Когда Виллем вернулся домой насовсем, лучше ему не стало. Теперь у него было четыре раны на голенях, столько сразу — впервые, и хотя он все равно старался ходить каждый день, иногда ему трудно было даже стоять, и теперь он тщательно анализировал каждое усилие: он идет, потому что, кажется, может ходить, или он идет, потому что хочет доказать себе, что может ходить. Он чувствовал, что худеет, чувствовал, что слабеет — он уже не мог больше даже плавать по утрам, — но всерьез в этом убедился, только увидев лицо Виллема.
— Джуди, — тихонько сказал Виллем и опустился на колени возле дивана, — ну что же ты мне не сказал.
Странно, конечно, но говорить-то было и нечего, ведь все это — он и есть. А если не брать в расчет ноги и спину, так он и вовсе чувствовал себя нормально. Он чувствовал себя — хоть и не решался сказать, боясь показаться самонадеянным — душевно здоровым. Он снова резал себя всего раз в неделю. Он обнаружил, что насвистывает, когда снимает вечером штаны и осматривает кожу вокруг повязок, проверяя, не промокли ли они. Люди привыкают к своим телам в любом их виде, и он не был исключением. Если тело здоровое — ждешь, что оно всегда будет тебя слушаться, постоянно, с полуслова. Тело больное — и ожидания другие. По крайней мере, к этому он пытался себя приучить.
Виллем вернулся в конце июля и вскоре после этого разрешил ему прекратить их — по большей части молчаливые — отношения с доктором Ломаном, но только потому, что у него теперь действительно не оставалось на них времени. Он тратил на врачей четыре часа в неделю — два на Энди, два на Ломана, — и эти два часа были ему нужны теперь, чтобы дважды в неделю ездить в больницу, где он снимал штаны, перекидывал галстук через плечо и заезжал в компрессионную камеру, в стеклянный гроб, в котором он лежал, работал и надеялся, что концентрированный кислород, который туда со всех сторон закачивают, ускорит заживление ран. Он чувствовал себя виноватым в том, что за полтора года не рассказал Ломану почти ничего, что почти все это время ребячливо оборонял свои тайны, стараясь ничего не выдать, впустую тратя и свое время, и время доктора. Впрочем, его ноги были одной из немногих тем, которые им удалось обсудить, — не как он получил травму, а как именно он их лечит, — и во время их последнего сеанса доктор Ломан спросил, что будет, если он все-таки не поправится.

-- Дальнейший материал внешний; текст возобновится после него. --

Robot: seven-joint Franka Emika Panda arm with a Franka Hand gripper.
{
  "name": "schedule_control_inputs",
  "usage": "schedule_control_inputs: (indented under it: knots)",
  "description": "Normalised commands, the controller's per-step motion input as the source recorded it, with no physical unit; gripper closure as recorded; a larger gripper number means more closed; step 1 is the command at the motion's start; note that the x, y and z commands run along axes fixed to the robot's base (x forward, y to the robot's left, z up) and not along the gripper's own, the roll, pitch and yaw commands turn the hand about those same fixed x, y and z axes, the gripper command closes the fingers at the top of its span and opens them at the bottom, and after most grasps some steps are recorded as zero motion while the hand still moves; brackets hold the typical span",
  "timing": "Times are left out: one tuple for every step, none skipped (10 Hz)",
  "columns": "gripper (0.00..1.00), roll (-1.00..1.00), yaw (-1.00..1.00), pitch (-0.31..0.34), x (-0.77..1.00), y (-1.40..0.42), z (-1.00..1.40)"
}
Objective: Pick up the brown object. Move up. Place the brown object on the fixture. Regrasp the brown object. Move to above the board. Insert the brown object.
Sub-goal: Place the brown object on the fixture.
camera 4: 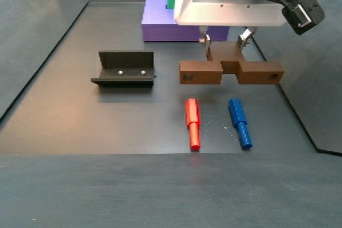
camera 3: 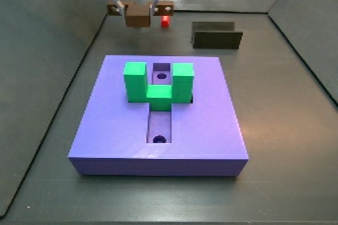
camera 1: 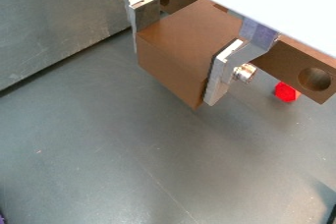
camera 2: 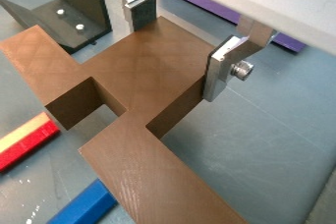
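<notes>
Gripper (camera 4: 225,40) low over the floor, pointing down, fingers (camera 2: 229,66) clamping the brown object (camera 4: 230,71)

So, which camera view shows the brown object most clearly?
A side view shows the whole brown object on the floor, with the gripper astride its narrow middle. A wrist view shows it close but cropped; the remaining views show only parts.

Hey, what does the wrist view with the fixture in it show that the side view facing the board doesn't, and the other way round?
Only the wrist view: the blue bar. Only the side view: the green block and the whole board. Both: the gripper closed on the brown object, plus the fixture.
</notes>
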Motion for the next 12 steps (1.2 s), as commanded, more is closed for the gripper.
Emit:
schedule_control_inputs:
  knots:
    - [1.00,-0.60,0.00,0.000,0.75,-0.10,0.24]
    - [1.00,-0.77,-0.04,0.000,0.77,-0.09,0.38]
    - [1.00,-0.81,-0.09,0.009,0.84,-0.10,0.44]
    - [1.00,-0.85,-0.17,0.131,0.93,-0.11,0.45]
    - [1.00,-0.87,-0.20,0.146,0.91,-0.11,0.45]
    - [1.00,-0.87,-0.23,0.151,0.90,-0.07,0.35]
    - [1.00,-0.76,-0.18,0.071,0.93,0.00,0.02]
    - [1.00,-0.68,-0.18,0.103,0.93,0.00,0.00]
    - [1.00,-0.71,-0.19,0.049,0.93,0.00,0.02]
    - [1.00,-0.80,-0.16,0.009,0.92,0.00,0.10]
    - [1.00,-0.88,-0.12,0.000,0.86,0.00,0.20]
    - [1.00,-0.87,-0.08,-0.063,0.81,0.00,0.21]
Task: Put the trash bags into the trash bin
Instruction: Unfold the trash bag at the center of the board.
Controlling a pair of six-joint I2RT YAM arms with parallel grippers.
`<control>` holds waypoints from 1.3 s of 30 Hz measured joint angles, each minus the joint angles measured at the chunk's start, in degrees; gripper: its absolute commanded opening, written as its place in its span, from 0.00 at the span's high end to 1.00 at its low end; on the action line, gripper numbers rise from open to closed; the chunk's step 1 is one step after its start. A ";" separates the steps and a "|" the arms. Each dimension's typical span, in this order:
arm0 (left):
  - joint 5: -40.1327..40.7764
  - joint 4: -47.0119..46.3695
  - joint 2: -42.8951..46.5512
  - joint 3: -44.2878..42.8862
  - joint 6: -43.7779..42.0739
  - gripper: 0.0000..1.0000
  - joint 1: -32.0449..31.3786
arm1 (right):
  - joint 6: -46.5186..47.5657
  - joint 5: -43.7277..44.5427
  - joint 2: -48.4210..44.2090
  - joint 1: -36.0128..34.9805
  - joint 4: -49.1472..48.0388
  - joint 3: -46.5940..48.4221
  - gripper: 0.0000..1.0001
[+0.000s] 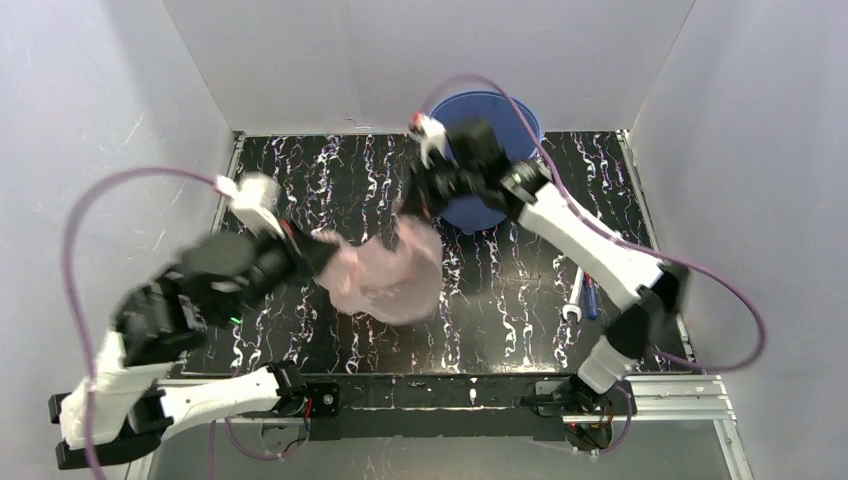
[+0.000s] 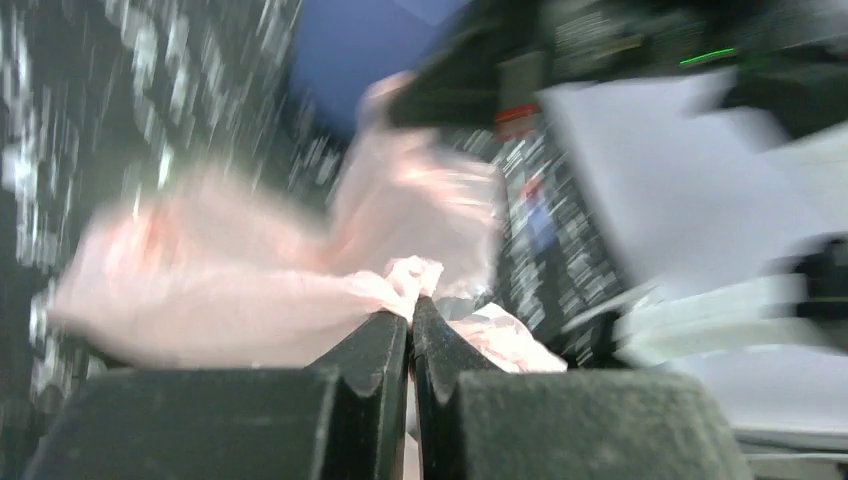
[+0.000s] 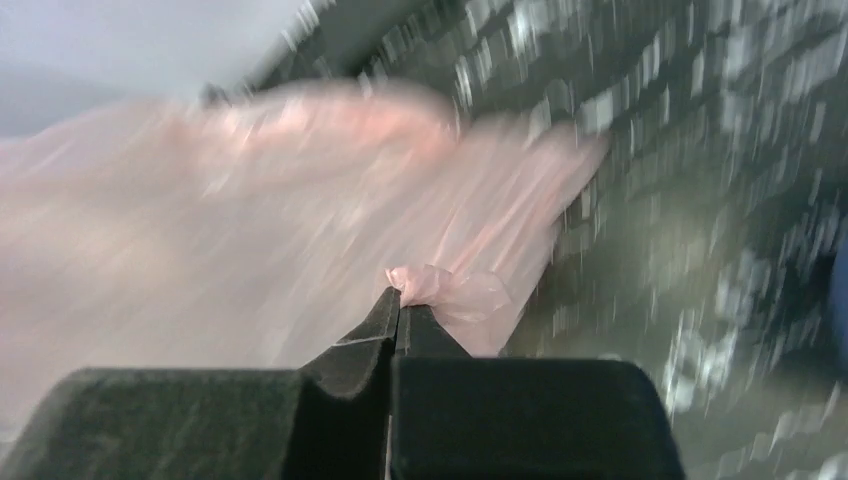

— Подозреваю, что ампутация, — сказал он, стараясь говорить непринужденно, хотя, конечно, ничего непринужденного в этом не было, да и какие уж тут подозрения, он наверняка знал две вещи: что когда-нибудь умрет и что умрет он уже без ног.
Он просто надеялся, что случится это еще не скоро. Пожалуйста, иногда умолял он ноги, лежа в стеклянном коробе. Пожалуйста. Ну дайте мне еще несколько лет. Еще десять лет. Пусть я доживу целым до пятидесяти, до шестидесяти. Я буду о вас заботиться, я обещаю.
К концу лета он так свыкся и с новым витком болезни, и с лечением, что даже не сразу задумался о том, как все это сказывается на Виллеме. В начале августа они обсуждали, как праздновать (праздновать ли? или не стоит?) сорок девятый день рождения Виллема, и Виллем сказал, что в этом году надо обойтись как-то по-простому.
— Ну тогда мы в следующем году что-нибудь грандиозное устроим на твое пятидесятилетие, — сказал он. — Если я, конечно, жив буду. — И только заметив, что Виллем вдруг замолчал, он поднял голову от плиты, увидел выражение лица Виллема и понял, что зря это сказал. — Виллем, прости. — Он выключил газ и медленно, превозмогая боль, поплелся к нему. — Прости.